Today’s release of the 2015 National Assessment of Educational Progress (NAEP) means that pundits, politicians, and, yes, even some researchers, will soon begin the biennial exercise of making unwarranted inferences from the NAEP results. We draw on a new Urban Institute report to show, first, how to make more responsible comparisons across states and, second, that the declines in NAEP scores from 2013 to 2015 are unlikely to be explained by shifts in student demographics.
NAEP, often called the “nation’s report card,” is the only standardized test regularly administered to a nationally representative sample of U.S. students.
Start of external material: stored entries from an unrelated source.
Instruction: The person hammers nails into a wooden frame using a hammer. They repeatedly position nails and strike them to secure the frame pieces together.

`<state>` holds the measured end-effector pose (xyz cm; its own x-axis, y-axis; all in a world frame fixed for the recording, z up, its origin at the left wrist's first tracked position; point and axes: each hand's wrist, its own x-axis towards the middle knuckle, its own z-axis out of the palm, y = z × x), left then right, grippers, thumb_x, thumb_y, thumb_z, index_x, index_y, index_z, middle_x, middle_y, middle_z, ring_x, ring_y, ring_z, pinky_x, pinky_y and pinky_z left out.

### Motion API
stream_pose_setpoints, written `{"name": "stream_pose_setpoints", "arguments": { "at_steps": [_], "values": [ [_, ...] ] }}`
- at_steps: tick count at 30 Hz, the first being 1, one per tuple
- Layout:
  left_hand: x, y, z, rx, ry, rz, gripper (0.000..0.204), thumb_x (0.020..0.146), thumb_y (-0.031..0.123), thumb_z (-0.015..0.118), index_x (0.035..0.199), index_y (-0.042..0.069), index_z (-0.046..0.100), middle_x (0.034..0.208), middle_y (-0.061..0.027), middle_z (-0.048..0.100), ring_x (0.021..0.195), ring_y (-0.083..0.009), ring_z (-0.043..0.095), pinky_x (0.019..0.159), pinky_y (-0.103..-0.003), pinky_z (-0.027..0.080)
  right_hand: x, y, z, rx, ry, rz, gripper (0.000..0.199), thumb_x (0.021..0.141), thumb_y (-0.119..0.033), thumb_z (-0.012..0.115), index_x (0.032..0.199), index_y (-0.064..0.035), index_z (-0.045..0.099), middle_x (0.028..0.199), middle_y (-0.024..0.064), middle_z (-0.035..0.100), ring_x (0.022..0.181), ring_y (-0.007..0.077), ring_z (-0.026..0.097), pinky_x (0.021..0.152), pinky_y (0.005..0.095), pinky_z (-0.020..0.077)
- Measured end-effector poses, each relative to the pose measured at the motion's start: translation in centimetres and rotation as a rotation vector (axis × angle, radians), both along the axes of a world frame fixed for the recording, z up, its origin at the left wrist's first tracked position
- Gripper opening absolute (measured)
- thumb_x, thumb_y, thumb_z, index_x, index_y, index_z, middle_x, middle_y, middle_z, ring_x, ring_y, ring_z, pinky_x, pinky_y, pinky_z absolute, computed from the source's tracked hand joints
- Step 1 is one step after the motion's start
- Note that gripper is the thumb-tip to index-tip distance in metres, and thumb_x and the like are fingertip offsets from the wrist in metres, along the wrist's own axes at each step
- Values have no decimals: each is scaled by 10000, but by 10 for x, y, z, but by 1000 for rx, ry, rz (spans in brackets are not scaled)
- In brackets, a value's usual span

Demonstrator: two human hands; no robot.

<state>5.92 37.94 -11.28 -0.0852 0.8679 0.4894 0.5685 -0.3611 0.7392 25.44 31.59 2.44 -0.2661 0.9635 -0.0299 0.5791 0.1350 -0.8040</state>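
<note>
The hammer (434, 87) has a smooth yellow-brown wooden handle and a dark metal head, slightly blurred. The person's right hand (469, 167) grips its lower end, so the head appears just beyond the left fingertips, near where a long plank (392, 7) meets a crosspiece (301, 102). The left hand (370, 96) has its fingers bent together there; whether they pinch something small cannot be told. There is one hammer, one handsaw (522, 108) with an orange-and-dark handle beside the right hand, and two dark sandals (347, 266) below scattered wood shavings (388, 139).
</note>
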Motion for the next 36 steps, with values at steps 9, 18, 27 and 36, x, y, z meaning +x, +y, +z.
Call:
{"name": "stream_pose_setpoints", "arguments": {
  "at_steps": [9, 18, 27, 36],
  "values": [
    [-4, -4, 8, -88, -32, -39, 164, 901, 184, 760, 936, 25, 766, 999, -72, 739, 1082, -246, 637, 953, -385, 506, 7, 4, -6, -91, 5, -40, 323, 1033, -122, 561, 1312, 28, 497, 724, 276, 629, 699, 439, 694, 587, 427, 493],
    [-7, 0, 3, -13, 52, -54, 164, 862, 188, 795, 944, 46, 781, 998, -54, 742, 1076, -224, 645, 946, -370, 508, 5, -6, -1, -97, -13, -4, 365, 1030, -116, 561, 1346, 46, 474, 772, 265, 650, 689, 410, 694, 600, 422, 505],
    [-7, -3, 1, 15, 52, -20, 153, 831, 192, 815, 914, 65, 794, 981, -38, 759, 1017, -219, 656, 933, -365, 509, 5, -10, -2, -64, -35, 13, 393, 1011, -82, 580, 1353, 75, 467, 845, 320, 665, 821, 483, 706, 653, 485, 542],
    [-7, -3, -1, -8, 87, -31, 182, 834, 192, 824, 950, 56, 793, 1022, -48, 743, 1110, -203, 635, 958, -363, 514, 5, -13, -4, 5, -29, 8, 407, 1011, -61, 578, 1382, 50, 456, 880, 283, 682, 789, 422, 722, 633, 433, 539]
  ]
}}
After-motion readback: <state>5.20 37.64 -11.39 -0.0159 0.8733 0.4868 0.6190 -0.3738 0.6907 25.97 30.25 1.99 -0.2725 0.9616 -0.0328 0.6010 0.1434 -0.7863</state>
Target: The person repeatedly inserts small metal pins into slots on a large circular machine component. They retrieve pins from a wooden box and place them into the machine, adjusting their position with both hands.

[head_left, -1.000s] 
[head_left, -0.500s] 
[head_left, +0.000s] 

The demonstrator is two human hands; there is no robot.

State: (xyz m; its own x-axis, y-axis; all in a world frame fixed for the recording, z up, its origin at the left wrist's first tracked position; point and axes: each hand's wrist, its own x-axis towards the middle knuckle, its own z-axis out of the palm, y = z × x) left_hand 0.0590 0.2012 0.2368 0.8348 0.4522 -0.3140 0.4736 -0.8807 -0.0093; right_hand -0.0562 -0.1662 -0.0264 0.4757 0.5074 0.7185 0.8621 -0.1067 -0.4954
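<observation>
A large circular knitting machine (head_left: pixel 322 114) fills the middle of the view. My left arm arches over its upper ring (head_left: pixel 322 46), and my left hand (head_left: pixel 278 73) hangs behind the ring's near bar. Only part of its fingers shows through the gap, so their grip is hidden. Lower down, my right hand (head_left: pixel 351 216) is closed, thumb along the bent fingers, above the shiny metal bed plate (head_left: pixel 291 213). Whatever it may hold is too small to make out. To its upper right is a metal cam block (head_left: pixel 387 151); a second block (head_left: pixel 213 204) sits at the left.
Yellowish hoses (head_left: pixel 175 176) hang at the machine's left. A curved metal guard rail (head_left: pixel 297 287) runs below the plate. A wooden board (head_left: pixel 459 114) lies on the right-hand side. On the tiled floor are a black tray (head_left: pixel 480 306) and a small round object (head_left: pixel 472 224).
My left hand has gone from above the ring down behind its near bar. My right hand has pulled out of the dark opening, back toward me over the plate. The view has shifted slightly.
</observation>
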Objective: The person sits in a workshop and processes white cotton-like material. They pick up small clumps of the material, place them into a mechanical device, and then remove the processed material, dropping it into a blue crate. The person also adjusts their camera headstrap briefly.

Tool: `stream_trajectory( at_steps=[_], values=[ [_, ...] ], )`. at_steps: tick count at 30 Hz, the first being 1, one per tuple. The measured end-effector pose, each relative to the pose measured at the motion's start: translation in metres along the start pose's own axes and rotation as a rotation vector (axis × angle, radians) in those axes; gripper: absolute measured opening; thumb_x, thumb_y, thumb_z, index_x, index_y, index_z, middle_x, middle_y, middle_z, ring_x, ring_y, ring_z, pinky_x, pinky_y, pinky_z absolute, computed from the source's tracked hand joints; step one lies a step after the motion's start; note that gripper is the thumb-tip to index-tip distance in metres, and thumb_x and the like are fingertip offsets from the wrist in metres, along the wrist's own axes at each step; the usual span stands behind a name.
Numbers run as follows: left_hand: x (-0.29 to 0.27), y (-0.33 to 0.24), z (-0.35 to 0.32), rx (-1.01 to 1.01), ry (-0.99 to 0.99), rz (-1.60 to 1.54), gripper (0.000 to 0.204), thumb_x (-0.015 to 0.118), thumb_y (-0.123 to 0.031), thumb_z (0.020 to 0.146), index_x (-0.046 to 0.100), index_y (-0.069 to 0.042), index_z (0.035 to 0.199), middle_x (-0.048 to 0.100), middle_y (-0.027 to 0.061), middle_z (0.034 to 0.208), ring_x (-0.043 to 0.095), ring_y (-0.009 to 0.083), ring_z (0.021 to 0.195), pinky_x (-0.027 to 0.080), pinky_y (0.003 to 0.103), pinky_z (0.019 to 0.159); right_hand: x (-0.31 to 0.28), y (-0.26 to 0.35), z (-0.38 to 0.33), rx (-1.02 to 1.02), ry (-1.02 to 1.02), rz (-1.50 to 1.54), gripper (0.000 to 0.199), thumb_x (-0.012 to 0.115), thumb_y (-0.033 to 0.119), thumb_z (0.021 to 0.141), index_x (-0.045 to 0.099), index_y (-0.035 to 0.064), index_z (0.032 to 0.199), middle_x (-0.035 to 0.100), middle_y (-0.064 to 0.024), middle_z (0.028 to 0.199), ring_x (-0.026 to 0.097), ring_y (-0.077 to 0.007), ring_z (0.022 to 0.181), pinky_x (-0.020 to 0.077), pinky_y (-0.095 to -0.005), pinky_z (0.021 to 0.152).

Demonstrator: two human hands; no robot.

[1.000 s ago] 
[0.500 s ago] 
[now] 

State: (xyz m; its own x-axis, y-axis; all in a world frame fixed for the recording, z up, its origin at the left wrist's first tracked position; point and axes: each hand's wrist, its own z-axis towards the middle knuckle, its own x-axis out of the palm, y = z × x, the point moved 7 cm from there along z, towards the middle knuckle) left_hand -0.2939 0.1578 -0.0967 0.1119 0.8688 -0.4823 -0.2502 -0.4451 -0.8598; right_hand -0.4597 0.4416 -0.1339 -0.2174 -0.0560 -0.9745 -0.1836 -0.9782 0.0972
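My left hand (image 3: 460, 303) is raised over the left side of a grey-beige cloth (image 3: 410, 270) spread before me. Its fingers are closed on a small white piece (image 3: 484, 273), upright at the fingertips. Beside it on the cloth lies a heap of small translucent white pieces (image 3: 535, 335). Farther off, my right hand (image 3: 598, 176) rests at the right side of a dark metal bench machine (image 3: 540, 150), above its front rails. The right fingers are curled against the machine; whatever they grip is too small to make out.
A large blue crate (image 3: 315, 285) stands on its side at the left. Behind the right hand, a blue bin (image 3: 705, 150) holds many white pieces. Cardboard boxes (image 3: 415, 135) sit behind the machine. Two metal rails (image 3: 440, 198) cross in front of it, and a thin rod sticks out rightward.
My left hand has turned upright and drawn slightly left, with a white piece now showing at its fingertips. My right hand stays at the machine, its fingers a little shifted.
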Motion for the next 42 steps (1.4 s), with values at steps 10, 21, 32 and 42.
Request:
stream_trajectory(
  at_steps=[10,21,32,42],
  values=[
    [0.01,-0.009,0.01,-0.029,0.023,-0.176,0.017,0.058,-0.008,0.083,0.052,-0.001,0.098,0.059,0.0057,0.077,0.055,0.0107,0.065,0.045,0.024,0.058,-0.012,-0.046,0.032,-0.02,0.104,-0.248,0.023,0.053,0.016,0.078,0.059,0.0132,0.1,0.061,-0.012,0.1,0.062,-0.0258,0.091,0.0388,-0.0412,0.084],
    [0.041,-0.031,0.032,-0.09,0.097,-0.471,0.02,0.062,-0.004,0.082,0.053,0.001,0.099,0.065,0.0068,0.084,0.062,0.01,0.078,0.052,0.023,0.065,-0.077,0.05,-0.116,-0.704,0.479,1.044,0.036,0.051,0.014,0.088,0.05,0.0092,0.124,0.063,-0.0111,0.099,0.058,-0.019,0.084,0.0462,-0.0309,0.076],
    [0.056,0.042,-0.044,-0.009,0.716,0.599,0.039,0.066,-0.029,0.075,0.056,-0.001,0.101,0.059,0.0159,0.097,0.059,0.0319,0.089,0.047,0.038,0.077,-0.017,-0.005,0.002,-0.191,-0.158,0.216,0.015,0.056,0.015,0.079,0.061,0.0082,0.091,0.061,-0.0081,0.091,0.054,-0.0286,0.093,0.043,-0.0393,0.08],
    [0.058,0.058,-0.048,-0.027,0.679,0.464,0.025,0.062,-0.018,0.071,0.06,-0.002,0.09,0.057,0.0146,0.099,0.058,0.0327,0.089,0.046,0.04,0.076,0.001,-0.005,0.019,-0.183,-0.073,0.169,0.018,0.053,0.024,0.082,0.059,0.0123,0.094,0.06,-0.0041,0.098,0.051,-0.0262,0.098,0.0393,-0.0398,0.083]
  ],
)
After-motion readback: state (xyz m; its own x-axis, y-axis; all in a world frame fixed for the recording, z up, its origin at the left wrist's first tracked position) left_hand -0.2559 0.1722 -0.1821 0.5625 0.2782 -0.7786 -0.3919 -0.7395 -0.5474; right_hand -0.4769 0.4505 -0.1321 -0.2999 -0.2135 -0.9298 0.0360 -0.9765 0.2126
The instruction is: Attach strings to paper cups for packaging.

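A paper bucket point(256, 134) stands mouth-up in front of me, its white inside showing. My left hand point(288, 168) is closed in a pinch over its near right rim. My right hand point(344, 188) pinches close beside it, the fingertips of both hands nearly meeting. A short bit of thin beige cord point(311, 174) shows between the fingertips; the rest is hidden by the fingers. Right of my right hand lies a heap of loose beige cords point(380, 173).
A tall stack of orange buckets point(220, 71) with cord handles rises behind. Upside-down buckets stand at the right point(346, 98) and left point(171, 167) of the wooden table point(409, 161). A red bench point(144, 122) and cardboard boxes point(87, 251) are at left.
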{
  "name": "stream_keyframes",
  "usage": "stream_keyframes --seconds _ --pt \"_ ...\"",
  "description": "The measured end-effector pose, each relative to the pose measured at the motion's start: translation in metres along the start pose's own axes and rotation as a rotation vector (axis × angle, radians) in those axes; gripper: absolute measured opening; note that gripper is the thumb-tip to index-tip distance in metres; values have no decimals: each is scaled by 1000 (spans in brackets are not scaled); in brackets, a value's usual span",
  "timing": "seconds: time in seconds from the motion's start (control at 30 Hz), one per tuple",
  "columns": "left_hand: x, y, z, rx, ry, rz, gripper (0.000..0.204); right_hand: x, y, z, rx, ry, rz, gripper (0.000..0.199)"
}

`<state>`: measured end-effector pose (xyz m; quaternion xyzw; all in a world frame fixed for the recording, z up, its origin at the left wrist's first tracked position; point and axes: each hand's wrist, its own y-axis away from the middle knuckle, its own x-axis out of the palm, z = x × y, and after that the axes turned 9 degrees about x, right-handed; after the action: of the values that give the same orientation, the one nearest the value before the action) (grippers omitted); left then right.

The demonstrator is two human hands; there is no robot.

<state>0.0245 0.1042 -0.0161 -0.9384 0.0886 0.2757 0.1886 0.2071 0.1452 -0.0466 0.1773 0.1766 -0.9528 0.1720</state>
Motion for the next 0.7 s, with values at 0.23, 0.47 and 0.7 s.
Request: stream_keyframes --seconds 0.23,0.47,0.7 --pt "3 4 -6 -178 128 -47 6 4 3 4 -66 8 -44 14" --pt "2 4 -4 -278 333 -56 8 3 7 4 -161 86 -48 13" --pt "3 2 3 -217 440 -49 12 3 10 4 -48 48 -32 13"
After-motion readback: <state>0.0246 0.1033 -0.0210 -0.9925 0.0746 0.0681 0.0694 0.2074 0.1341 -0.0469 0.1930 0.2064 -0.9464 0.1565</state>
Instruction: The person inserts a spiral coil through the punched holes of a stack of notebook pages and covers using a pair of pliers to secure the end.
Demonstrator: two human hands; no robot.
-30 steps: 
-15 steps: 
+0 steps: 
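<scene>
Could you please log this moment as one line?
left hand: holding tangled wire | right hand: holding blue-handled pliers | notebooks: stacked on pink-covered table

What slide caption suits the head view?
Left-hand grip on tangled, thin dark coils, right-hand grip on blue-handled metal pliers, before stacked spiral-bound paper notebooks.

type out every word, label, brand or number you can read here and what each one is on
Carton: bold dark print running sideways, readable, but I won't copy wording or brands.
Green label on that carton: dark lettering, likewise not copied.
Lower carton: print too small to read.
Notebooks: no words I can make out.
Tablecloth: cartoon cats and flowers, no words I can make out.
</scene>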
Unfortunately, “misNAEPery” has become common practice, with education stakeholders touting high-scoring states that have adopted their preferred policies, or low-scoring states that have done the opposite. The fundamental problem is that there’s no widely accepted way to factor student demographics into state NAEP scores. Urban’s new report, Breaking the Curve: Promises and Pitfalls of Using NAEP Data to Assess the State Role in Student Achievement, proposes better ways to compare NAEP scores across states and over time.
Breaking the Curve calculates adjusted NAEP scores, based on the 2013 results, that account for differences in student demographics among the states. Using a rich set of control variables, the report generates a ranking that shows which states are “breaking the curve” – producing stronger academic outcomes for their students compared to demographically similar students across the US.
Breaking the Curve demonstrates that just reporting raw NAEP scores obscures a deeper narrative: significant variation among state achievement results even after demographic factors are taken into account. It's no surprise that Massachusetts has better outcomes than Mississippi, but it may be a surprise that Texas performed significantly better than California. The demographic adjustment substantially weakens the relationship between NAEP scores and state poverty rates. But even after this adjustment, the difference between the highest- and lowest-ranked states is equivalent to nearly 18 months of learning.
Adjusting the 2015 NAEP scores
But with the 2015 scores, aren’t the 2013 scores old news? The student-level dataset needed to conduct a 2015 “Breaking the Curve” analysis probably won’t be released by the National Center for Education Statistics until 2017, given that the 2013 data were not available until May 2015. We can, however, provide an approximation of the 2015 demographically-adjusted scores using the 2013 adjustments from our recent report.
We do this by applying the 2013 adjustment—the difference between unadjusted and adjusted scores in 2013—to the 2015 state average scores released today. The assumption at work here is that the underlying demographics of a given state likely haven’t changed substantially in the two years since the last test was given. This strategy isn’t perfect, but a validation analysis using the 2011 and 2013 data showed that it produces estimated adjusted scores that are very highly correlated (r=0.97) with the actual adjusted scores.
The figure below shows our adjusted NAEP ranking for states based on the 2015 data. Each state’s score (averaged across the tests in math and reading in the 4th and 8th grades) is reported in months of learning, compared to an overall average adjusted score of zero. The 2015 ranking of adjusted scores is fairly similar to the 2013 list, with the most notable exception being Maryland, which fell from 6th in 2013 to 37th in 2015.
Do demographic shifts explain the recent decline in NAEP scores?
The decline in this year’s national NAEP scores on three of the four tests is likely to receive the most attention, especially after a long period of gradual increases in 4th and 8th grade reading and math scores. How much of this decline can be attributed to changing student demographics? A full analysis will have to await the eventual release of student-level scores, but the results in Breaking the Curve strongly suggest that demographics are unlikely to explain away the 2015 drop in scores, especially in 8th grade.
Based on the relationship between demographics and scores in 2003, Breaking the Curve generates a prediction for nationwide scores in 2013. NAEP test takers in 2013 were predicted to score an average of 3.5 months of learning lower than their 2003 predecessors. Instead of a decrease, however, the 2013 NAEP test produced a demographically-adjusted increase of 5.4 months of learning over the 2003 data. In fact, every state “broke the curve” over the period from 2003 to 2013, posting gains of 2 to 16 months of learning over what was predicted based on demographic changes.
But nationwide scores fell by 1.5 months of learning between 2013 and 2015. This is more than twice the average biennial predicted fall in scores based on the 2003-2013 data. The table below shows that demographic shifts are particularly unlikely to explain the drops in 8th-grade scores, which fell by about three months of learning over the last two years, compared to an average demographic-predicted score decrease of about one month of learning every two years. It seems highly unlikely that demographics shifted three times as quickly over the past two years as compared to earlier years.
Raw NAEP scores are unhelpful at best and misleading at worst. Demographic adjustments are never perfect, but they allow for much more meaningful comparisons across states and over time. With a few exceptions, the adjusted 2015 ranking of states is not very different from 2013. But the decreases in 8th-grade math and reading scores are too substantial to be blamed on changes in the characteristics of students taking the tests.